Please repeat, unchanged, the lines at the top of the listing below, ending with the one that has "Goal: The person".

========

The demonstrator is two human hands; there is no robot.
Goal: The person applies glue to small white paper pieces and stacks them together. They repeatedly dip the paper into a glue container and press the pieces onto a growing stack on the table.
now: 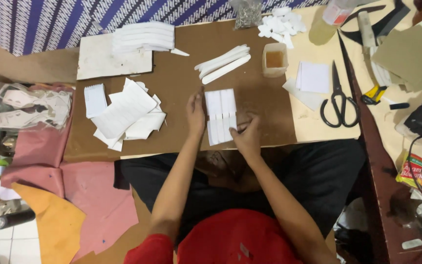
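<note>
Brown board [181, 93] carries loose white paper pieces [125, 113] and black scissors [339, 100] nearby. Flat white strips [221, 116] lie side by side. The left hand [196, 116] presses their edge, open; the right hand [248, 137] pinches their lower corner.

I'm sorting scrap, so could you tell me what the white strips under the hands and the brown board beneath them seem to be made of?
White strips: probably thin paper or card, matte, lying flat with crisp cut edges. Brown board: looks like cardboard or hardboard, dull, stiff and flat.

A brown board [181, 98] carries white strips [221, 116], stacked white sheets [125, 110], rounded white pieces [223, 62] and a small cup [275, 59].
</note>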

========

§ **RESPONSE TO THE TASK**:
The demonstrator is two human hands; there is no robot.
Goal: The person applies glue to small white paper pieces and stacks them together. They repeatedly dip the paper into a glue container and press the pieces onto a growing stack on the table.

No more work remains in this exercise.